Required work >> Wherever the word "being" appears in a line of the data, that line should be copied.

Items from a data source:

------------------------------------------------------------------------

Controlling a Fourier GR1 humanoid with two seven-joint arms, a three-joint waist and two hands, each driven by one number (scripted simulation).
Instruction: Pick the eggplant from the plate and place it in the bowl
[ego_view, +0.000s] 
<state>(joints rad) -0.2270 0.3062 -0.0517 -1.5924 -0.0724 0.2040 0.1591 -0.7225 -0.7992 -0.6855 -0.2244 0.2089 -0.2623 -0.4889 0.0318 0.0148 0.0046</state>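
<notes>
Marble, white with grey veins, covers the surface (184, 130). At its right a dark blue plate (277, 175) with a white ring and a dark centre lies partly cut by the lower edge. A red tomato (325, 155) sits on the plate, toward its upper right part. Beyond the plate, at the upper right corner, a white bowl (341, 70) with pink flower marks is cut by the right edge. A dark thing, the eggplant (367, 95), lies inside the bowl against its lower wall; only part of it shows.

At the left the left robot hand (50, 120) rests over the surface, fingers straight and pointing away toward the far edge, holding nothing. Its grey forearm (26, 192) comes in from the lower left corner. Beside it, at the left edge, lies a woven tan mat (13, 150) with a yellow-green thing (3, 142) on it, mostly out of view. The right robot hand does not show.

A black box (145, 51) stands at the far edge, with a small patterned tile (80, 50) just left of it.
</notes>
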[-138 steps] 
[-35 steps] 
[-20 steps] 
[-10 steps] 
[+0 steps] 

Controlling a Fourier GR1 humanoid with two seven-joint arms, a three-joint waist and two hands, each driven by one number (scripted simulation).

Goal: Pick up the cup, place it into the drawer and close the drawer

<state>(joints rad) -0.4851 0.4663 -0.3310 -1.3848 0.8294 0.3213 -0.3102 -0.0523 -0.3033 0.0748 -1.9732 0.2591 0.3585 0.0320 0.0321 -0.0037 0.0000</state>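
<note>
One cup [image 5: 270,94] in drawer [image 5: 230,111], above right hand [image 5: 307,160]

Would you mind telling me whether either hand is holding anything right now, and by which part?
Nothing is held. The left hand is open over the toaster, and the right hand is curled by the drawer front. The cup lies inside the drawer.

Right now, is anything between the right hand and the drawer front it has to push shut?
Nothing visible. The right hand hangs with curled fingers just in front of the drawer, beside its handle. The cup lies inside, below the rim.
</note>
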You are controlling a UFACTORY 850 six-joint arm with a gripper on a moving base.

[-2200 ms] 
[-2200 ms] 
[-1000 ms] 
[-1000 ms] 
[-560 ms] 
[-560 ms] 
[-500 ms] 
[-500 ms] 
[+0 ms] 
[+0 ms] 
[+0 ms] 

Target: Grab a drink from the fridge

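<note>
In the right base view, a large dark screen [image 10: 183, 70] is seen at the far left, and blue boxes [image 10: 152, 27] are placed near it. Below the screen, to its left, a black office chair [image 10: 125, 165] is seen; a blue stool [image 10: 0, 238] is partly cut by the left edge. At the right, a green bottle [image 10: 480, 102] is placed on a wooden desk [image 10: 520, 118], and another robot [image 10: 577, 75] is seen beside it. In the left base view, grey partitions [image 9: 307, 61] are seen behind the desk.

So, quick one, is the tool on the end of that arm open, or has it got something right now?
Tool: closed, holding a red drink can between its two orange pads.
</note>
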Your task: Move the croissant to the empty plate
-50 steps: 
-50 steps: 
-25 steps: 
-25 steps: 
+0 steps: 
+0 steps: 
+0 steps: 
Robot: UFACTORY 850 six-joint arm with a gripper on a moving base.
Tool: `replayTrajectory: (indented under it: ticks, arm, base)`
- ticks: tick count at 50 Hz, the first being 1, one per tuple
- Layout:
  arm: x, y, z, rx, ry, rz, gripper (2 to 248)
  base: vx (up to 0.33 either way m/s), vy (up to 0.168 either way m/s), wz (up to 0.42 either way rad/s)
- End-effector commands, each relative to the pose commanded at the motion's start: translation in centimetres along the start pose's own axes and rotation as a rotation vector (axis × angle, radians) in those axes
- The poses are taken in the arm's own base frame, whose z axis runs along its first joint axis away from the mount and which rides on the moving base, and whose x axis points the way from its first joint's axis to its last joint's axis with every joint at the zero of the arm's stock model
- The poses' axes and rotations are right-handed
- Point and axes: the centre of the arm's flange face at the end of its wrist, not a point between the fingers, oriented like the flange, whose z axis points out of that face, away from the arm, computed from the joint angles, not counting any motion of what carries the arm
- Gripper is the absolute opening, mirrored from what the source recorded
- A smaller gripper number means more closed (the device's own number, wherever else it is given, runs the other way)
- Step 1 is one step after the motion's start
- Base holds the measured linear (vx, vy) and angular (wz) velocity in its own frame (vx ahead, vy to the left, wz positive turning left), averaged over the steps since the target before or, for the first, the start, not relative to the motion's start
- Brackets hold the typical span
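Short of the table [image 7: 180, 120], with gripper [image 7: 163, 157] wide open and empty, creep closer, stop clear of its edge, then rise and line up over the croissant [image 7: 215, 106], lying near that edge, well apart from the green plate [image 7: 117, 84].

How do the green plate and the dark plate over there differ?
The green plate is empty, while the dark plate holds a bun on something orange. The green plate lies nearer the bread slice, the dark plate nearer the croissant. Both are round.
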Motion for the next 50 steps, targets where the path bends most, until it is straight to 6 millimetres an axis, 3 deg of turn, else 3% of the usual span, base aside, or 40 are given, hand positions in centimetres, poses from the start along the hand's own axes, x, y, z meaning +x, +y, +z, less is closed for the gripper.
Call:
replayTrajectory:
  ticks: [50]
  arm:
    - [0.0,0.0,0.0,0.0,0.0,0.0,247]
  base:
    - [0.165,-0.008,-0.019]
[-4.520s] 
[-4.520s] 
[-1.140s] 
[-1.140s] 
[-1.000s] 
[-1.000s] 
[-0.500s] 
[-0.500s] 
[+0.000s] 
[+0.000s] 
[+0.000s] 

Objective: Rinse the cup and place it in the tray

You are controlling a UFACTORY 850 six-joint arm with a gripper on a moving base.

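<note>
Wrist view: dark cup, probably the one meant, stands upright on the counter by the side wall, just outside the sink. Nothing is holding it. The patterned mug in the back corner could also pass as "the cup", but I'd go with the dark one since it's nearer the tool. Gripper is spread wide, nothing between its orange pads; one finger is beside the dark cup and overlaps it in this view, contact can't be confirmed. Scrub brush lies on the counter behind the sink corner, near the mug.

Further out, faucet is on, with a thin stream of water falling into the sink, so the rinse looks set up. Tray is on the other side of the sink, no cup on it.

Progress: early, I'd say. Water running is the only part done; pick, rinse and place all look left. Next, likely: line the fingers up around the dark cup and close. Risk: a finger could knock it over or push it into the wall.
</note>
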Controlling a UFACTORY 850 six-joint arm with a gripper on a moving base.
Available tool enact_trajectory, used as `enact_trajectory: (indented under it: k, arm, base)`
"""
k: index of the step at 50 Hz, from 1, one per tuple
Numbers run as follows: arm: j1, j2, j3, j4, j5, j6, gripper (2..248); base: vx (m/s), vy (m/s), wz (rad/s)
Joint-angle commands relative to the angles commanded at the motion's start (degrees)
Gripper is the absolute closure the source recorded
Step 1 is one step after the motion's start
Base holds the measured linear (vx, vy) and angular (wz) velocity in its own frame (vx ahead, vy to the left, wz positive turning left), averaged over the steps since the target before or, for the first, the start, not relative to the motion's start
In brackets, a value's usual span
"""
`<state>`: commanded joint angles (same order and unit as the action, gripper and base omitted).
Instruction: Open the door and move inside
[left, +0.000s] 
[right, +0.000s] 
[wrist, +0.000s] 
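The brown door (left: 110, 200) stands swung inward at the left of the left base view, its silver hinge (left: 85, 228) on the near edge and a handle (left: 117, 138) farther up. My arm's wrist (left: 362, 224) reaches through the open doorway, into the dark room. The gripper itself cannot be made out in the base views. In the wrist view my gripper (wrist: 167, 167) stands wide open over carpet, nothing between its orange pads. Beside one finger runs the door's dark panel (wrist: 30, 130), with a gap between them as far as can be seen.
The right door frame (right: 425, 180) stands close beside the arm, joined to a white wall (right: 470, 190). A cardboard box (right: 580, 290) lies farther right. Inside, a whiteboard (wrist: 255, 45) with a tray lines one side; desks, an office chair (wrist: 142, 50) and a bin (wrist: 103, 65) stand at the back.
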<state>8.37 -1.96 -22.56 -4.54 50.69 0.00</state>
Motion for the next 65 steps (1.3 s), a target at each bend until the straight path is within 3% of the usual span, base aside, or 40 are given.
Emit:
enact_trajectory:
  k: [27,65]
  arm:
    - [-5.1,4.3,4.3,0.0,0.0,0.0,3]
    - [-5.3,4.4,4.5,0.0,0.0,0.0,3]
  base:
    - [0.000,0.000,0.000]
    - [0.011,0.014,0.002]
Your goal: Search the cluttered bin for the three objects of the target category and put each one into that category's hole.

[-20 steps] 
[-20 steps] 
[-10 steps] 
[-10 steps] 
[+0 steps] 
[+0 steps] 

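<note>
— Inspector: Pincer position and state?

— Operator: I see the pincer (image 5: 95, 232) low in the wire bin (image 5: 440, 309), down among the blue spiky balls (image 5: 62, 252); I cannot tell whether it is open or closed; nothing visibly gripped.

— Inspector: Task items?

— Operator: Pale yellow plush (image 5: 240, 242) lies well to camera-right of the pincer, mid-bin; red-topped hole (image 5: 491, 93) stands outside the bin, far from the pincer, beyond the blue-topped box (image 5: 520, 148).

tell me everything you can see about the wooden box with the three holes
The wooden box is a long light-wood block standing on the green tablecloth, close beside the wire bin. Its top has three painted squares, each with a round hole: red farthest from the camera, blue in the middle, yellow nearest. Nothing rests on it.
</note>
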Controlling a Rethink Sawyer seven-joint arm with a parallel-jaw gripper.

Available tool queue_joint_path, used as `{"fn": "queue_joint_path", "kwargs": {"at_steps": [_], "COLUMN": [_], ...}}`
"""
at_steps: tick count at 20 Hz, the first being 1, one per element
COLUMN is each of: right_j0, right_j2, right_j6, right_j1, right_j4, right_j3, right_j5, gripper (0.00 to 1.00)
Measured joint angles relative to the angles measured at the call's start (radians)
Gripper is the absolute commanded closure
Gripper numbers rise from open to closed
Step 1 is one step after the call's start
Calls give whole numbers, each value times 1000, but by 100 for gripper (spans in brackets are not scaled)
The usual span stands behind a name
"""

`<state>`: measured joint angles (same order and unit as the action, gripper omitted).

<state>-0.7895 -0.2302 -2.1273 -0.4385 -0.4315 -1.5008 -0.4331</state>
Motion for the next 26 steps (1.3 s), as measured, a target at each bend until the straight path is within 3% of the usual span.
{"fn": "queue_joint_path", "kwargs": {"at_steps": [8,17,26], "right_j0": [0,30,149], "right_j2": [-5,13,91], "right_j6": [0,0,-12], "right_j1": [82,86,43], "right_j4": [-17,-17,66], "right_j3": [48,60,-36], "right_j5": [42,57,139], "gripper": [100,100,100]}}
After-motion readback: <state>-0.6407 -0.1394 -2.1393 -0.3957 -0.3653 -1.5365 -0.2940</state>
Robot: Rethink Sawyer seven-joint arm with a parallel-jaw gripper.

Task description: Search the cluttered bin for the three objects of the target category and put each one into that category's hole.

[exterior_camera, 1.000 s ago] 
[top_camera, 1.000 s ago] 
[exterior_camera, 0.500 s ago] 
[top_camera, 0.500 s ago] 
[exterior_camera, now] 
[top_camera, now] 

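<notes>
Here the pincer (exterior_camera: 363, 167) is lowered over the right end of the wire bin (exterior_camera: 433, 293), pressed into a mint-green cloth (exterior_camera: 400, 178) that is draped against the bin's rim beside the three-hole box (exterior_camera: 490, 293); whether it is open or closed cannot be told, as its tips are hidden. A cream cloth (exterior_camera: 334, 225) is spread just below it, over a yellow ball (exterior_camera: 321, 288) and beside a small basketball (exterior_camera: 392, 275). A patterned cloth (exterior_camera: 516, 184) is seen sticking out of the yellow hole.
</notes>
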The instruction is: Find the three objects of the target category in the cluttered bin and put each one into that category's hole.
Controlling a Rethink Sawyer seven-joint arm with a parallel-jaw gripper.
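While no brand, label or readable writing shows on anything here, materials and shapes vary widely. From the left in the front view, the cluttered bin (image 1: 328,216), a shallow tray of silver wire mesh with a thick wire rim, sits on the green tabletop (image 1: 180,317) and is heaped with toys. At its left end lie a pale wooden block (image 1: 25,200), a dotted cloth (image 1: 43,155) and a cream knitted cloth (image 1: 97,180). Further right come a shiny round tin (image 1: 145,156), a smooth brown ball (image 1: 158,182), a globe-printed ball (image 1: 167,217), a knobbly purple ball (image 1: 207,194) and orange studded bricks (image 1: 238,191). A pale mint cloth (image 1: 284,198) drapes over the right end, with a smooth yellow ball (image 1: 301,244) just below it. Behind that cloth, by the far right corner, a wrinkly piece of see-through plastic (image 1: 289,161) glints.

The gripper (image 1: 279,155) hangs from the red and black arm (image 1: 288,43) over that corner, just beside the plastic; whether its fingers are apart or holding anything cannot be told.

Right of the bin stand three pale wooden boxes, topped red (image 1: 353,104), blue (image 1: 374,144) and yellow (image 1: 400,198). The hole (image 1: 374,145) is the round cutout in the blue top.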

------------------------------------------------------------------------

Solution >>
- ticks: tick count at 50 Hz, the first being 1, one per tuple
at_steps: tick count at 20 Hz, the first being 1, one per element

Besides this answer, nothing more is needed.